Last week’s cold snap aside, I think we can agree that spring is here to stay. That means that I have laced up the running shoes for another, new training season. The beginning is never good. It doesn’t matter how long into the winter I persevere, lumbering through snow drifts, my wool socks stuffed into trail shoes. Inevitably, I succumb to the snow or the cold or the relentless grayness of February and settle into the couch for a well-deserved hiatus. Come April I am as weak as a day old kitten, floundering in my bed, my eyes sealed shut against the sun. Somehow, every year I manage to stuff my protesting self into running pants and, propelled by the adrenaline from that terrifying sight, shuffle off to run.

It’s been a solid month now, and the running is getting better. There are days when I remember that I actually enjoy this. Enough so that I start perusing races and planning for fall. Time to get a training plan together and you know I love a plan. And not to sound too Oprah about it, but I also love setting intentions.

I always set an intention for each new running season. Sometimes, when younger and blissfully unaware of my genetic shortcomings, my running intention has been to “Go Faster.” Sometimes it has been, to borrow a phrase, “Run Happy.” Sometimes it is simply to remain uninjured. This year it is to ignore that little voice in my head. The “inner child” some might call it. But, whereas your inner child might be a delightful little imp, encouraging you to play and laugh and dance like nobody’s watching, mine is, well, kind of a brat. A wheedling, cranky, lazy brat. And she doesn’t particularly like physical exertion, either.

“I’m going to run around the lake,” I tell myself and instantly, she begins to whine, “Nooooooo! It’s cold, it’s drizzling. The lake is so far…Lets watch Hulu and eat a cookie. NO! All the cookies!” I’ve spent a lot of time arguing with her in the past, but this year the plan is to go all zen on the problem and simply disengage from the chatter.

When I tell myself that I’m going to run around the lake, by God, I’m going to run around the lake and no slovenly version of myself gets to tell me no. I may not be the boss of much, but I am the boss of me, right? As such, I’m a big fan of the Under Armour “Rule Yourself” campaign. I’ve watched that ad no less than 18 times and only mostly because -hello!- Michael Phelps in a speedo. (And strangely enough, that beard! It makes him look like a French Musketeer which I was unaware I found quite so devastatingly attractive. See? You learn something new every day. Sigh…)
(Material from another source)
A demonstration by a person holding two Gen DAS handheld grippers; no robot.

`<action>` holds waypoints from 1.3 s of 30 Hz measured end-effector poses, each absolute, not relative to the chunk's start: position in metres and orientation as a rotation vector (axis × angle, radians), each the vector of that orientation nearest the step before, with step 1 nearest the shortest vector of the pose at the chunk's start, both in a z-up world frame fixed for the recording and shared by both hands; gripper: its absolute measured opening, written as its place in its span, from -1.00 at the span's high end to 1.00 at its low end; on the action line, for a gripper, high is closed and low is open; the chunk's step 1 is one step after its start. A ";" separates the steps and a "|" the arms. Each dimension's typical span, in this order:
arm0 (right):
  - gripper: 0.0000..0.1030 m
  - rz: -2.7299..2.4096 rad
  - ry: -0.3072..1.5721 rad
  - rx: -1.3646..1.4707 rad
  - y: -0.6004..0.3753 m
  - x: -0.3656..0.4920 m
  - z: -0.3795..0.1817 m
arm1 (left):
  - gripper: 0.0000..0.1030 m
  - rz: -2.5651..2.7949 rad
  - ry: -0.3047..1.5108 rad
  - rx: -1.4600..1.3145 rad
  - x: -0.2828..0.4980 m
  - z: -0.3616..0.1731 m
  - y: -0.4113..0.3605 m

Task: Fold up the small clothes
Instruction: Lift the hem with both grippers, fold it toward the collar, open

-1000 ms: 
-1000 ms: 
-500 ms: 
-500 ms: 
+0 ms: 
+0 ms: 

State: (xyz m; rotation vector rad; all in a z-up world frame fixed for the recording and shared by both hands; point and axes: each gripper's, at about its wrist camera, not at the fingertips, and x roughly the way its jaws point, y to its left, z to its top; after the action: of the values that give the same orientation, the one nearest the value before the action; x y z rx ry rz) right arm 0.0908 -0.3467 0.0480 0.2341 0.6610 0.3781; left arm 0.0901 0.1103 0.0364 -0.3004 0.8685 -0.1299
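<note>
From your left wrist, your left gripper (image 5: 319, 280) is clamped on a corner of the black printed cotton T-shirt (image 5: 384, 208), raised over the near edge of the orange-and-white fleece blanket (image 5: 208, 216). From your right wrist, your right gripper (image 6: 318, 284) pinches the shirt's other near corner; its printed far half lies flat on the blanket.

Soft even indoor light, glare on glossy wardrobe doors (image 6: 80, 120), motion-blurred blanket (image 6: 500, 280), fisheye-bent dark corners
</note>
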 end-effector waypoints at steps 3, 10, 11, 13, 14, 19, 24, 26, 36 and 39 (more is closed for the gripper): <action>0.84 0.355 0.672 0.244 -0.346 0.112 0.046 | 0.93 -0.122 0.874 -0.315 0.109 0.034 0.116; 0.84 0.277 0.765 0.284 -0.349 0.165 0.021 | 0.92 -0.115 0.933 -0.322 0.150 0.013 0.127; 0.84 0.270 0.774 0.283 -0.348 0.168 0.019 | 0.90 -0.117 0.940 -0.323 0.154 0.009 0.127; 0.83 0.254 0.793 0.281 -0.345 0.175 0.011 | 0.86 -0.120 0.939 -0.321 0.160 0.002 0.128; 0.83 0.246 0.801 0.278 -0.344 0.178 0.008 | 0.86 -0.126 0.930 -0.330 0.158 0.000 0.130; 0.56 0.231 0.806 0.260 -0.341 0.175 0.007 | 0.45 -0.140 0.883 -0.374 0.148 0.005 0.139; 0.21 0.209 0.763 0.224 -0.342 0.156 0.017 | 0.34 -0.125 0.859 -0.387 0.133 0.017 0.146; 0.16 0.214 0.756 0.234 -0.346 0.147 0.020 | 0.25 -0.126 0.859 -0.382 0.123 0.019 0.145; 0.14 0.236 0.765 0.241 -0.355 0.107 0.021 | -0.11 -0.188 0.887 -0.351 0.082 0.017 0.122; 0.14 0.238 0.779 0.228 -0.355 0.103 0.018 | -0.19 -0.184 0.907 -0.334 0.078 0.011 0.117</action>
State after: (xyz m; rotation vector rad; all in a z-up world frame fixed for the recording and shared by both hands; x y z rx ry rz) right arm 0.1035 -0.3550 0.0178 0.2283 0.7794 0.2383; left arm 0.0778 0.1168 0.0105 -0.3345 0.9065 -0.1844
…Wait. What was I talking about?

Running. Right.

So this year, I run, silently repeating the inspirational mantra, “Shaddap, You!” every time my inner child starts to have a tantrum. I’d likely be surprised at how often it comes up, if I weren’t already acclimated to my sound council falling on deaf ears. I have five kids, and not one of them listens to a thing I say; why should my inner child be any different?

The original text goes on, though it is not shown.